Pull every line containing "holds" from the listing below.

= = = = =

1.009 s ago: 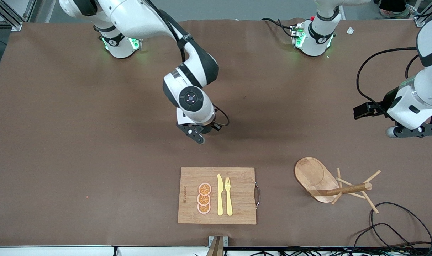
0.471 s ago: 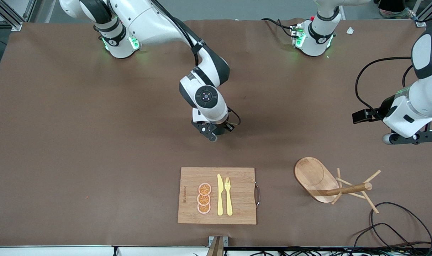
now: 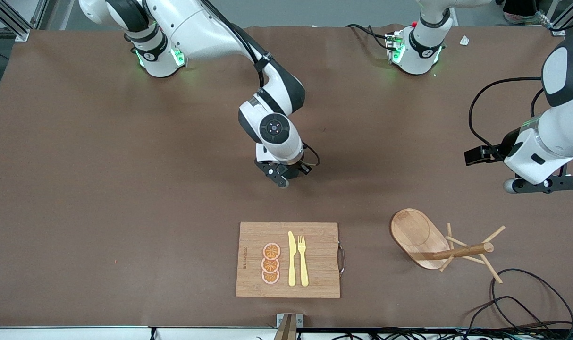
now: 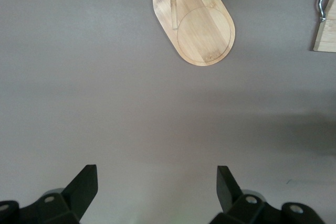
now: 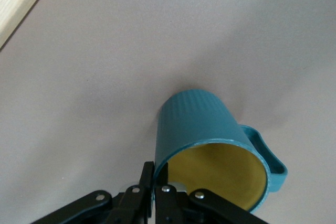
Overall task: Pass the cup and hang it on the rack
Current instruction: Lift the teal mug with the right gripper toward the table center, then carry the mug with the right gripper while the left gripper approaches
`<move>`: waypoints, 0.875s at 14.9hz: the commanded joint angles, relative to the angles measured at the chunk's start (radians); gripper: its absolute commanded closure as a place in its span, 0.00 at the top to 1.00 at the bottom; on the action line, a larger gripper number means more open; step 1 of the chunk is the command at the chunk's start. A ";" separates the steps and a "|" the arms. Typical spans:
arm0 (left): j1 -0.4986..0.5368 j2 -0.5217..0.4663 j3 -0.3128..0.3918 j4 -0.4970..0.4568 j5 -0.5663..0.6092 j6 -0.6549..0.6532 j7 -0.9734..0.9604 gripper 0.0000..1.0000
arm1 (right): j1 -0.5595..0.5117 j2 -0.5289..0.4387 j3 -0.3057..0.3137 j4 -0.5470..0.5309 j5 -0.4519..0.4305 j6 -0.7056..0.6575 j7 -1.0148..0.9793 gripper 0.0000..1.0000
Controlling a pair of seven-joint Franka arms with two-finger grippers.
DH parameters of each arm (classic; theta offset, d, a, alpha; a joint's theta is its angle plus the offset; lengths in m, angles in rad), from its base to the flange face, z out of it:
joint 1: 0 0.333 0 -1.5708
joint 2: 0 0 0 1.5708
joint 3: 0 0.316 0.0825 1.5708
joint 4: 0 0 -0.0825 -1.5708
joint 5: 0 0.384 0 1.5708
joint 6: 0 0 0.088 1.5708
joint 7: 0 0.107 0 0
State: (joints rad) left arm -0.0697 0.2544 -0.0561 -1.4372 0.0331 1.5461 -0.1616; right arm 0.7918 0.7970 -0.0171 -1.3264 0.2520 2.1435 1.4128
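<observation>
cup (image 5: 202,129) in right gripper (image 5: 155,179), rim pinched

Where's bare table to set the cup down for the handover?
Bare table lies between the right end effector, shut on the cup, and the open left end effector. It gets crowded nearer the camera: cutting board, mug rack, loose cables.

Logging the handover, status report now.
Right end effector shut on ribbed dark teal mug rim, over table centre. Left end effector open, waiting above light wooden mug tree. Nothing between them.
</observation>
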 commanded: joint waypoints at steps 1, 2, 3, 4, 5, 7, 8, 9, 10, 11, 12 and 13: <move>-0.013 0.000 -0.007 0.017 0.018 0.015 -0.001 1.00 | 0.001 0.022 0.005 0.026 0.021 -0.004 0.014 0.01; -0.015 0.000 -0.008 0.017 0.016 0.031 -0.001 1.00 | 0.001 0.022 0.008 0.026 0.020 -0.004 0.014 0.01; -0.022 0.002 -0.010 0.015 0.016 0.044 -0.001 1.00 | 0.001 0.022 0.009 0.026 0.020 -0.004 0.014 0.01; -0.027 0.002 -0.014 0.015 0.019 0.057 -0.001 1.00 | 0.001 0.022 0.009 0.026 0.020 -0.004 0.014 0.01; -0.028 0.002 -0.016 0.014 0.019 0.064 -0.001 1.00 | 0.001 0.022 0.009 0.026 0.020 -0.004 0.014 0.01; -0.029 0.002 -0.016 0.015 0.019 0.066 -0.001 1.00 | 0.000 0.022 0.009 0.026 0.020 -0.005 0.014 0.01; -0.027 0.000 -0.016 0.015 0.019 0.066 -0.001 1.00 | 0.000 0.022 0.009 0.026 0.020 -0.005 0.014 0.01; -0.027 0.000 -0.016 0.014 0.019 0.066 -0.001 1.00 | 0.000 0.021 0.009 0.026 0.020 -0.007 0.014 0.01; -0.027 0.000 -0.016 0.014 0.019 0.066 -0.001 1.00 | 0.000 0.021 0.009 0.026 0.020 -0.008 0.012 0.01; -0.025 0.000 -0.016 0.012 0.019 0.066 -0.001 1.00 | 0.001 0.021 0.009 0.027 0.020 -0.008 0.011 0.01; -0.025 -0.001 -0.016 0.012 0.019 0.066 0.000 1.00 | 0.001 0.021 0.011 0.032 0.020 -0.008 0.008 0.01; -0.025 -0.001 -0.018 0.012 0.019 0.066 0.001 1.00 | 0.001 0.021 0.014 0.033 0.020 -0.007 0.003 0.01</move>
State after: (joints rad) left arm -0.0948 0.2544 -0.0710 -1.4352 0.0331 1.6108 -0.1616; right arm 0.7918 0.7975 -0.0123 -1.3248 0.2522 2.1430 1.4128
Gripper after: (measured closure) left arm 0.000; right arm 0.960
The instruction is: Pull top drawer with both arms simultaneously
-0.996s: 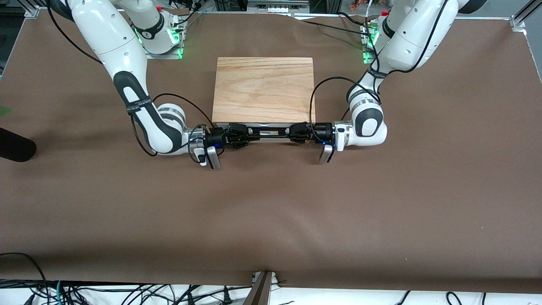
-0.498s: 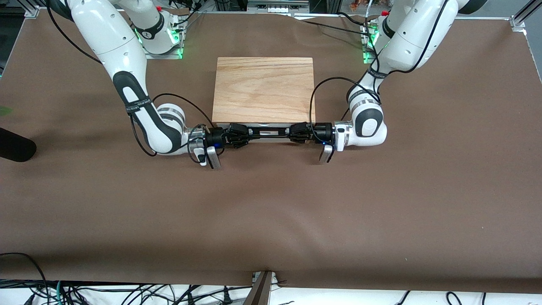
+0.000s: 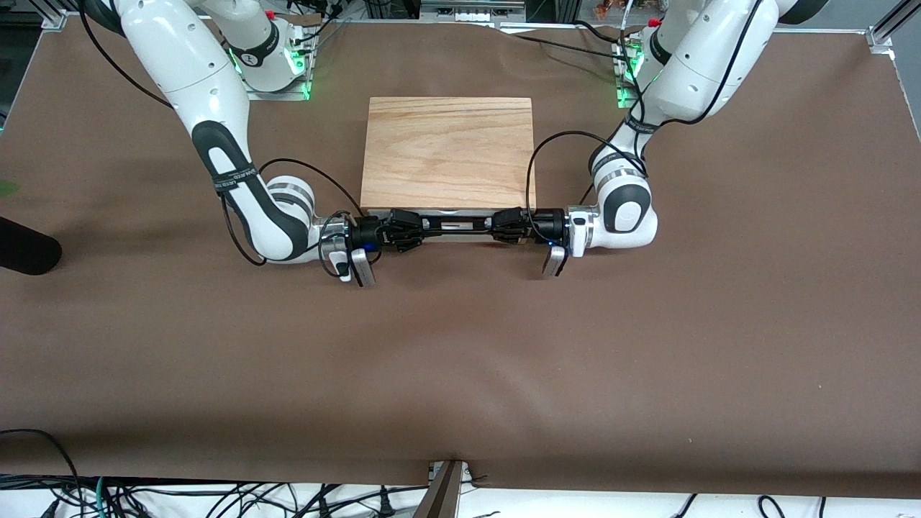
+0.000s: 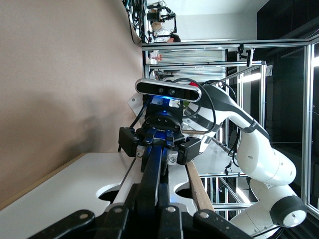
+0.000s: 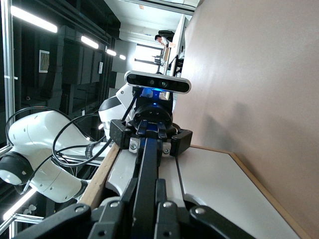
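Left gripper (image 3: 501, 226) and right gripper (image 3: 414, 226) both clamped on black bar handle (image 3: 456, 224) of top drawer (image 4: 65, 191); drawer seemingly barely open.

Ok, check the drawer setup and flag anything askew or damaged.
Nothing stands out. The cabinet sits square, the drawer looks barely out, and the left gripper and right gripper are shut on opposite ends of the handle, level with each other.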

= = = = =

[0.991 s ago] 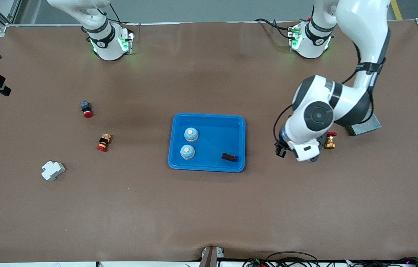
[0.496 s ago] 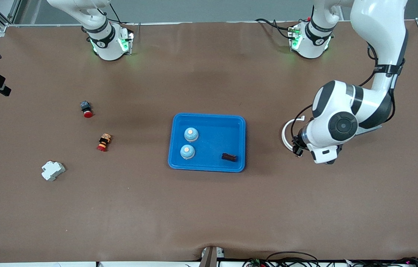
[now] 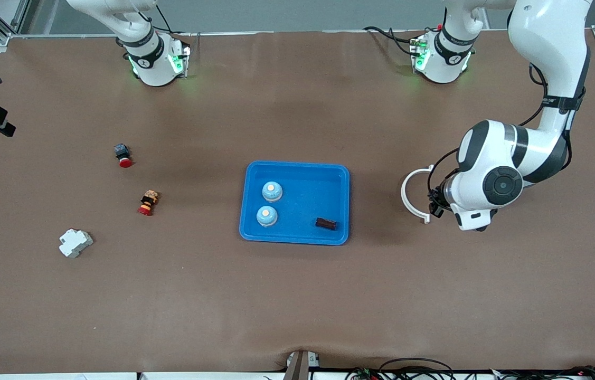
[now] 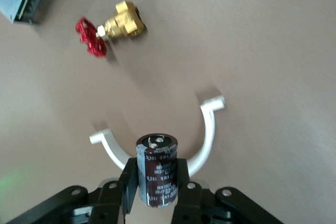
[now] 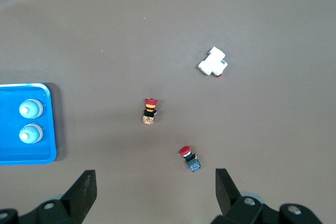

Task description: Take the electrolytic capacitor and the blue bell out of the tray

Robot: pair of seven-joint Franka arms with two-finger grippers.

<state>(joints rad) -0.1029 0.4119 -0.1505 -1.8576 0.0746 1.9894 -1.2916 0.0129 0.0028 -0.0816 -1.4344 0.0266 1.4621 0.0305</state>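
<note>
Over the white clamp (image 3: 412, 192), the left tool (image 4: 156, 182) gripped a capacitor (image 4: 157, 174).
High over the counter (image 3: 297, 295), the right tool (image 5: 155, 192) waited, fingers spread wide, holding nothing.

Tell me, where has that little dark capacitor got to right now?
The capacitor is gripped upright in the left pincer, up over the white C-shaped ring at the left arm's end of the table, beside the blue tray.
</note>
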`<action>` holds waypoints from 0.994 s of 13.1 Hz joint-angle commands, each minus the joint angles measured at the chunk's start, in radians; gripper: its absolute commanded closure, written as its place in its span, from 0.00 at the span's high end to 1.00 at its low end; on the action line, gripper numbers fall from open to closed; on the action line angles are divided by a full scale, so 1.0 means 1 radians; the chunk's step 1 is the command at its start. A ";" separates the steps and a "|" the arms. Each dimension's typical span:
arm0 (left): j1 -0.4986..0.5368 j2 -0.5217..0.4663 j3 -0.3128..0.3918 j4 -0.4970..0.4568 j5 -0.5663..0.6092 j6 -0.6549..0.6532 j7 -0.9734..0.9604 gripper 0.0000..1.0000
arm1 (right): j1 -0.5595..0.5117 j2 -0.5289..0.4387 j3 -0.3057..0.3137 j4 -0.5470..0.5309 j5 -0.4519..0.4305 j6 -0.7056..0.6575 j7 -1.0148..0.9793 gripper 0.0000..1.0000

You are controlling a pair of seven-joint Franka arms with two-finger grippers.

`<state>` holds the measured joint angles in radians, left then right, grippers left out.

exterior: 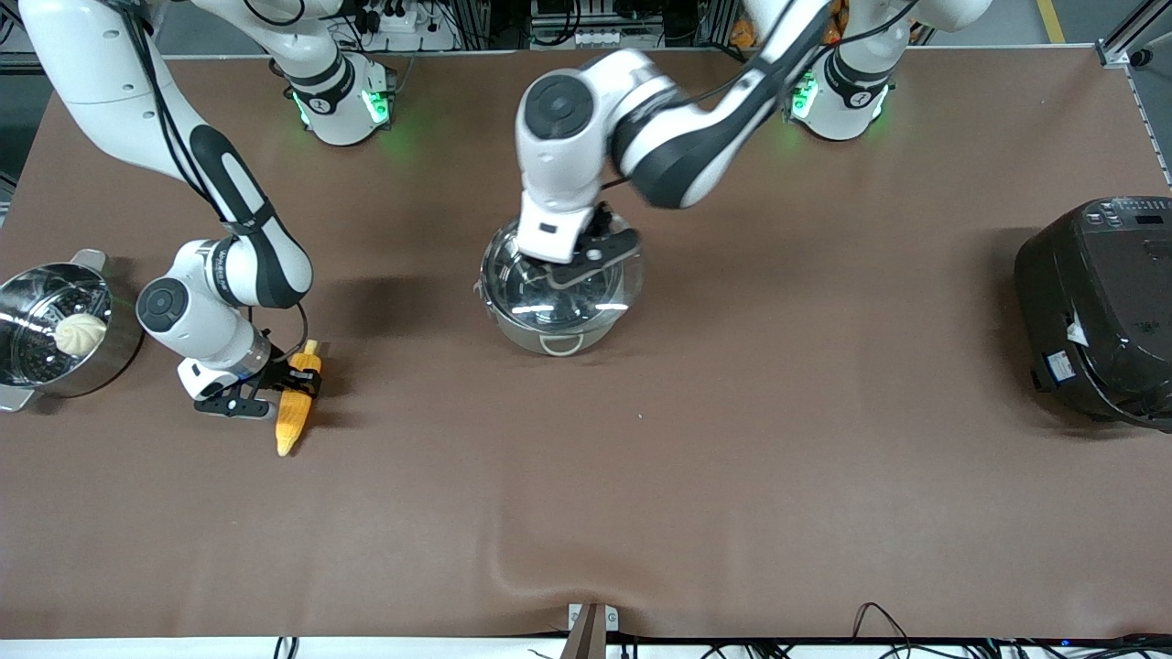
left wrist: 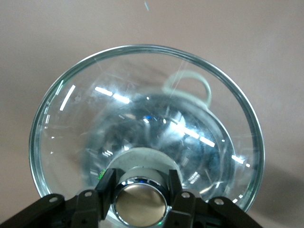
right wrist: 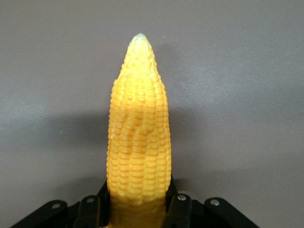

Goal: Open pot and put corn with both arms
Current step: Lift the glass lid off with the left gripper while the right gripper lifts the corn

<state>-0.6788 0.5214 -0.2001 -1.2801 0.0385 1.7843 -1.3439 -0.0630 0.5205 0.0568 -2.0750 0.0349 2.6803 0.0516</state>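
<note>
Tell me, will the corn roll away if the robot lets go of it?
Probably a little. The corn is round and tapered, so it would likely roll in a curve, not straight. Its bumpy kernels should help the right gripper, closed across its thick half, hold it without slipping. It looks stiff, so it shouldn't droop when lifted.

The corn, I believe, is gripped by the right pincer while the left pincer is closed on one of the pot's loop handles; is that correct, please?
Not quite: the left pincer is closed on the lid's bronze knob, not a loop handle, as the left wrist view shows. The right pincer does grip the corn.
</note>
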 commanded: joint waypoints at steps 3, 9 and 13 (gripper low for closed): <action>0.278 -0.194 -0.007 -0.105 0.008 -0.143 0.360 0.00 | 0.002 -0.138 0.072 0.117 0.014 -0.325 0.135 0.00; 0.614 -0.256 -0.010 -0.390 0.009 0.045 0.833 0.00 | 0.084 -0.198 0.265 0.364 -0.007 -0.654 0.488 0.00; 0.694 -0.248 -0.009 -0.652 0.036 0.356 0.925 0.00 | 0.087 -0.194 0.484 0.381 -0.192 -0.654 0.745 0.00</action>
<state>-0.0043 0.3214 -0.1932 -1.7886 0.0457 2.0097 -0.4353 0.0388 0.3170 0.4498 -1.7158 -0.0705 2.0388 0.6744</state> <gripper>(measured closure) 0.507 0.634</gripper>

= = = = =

EXERCISE ANSWER
`<action>` holds waypoints from 0.994 s of 13.1 Hz joint-angle commands, each minus the joint angles measured at the chunk's start, in radians; gripper: its absolute commanded closure, written as its place in its span, from 0.00 at the span's high end to 1.00 at its low end; on the action line, gripper numbers fall from open to closed; on the action line angles are divided by a full scale, so 1.0 means 1 radians; the chunk's step 1 is the command at its start. A ";" separates the steps and a "|" the arms. Each dimension's typical span:
`<state>` holds the measured joint angles in radians, left then right, grippers left out.

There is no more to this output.